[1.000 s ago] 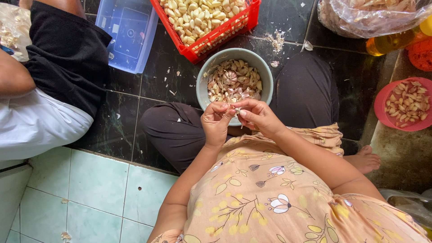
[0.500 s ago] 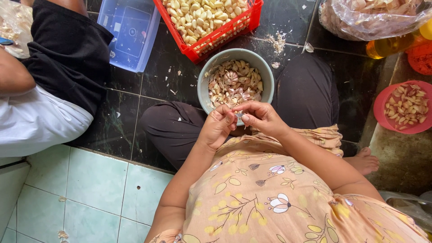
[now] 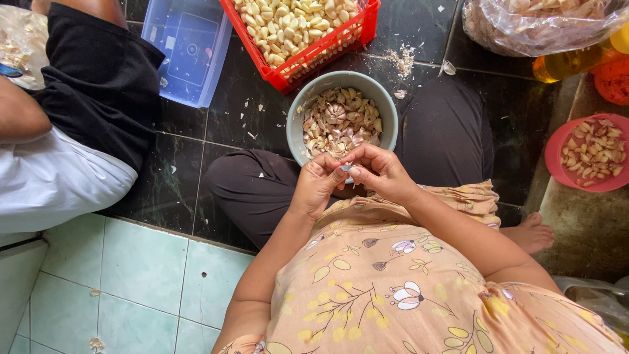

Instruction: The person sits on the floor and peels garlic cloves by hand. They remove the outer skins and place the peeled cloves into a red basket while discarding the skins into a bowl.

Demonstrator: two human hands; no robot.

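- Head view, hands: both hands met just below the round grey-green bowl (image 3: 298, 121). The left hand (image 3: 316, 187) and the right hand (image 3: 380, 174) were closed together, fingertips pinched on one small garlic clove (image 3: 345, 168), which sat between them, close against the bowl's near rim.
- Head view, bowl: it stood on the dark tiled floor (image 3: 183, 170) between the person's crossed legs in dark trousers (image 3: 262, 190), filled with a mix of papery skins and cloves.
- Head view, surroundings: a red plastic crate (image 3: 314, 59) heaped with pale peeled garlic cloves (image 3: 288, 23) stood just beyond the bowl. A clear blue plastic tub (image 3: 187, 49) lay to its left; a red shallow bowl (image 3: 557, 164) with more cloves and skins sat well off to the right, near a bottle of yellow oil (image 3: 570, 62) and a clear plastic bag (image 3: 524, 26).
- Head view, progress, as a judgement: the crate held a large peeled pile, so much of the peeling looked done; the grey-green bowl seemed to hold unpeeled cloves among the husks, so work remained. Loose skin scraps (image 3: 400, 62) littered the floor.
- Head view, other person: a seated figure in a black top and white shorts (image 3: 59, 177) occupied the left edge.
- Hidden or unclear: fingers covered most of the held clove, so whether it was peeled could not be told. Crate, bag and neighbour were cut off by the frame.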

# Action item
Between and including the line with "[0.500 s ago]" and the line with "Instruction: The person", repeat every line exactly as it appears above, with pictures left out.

# The answer
[0.500 s ago] 
[now] 

Instruction: The person sits on the floor and peels garlic cloves by hand. They remove the outer skins and place the peeled cloves into a red basket while discarding the skins into a bowl.

Apart from this answer, nothing more is required.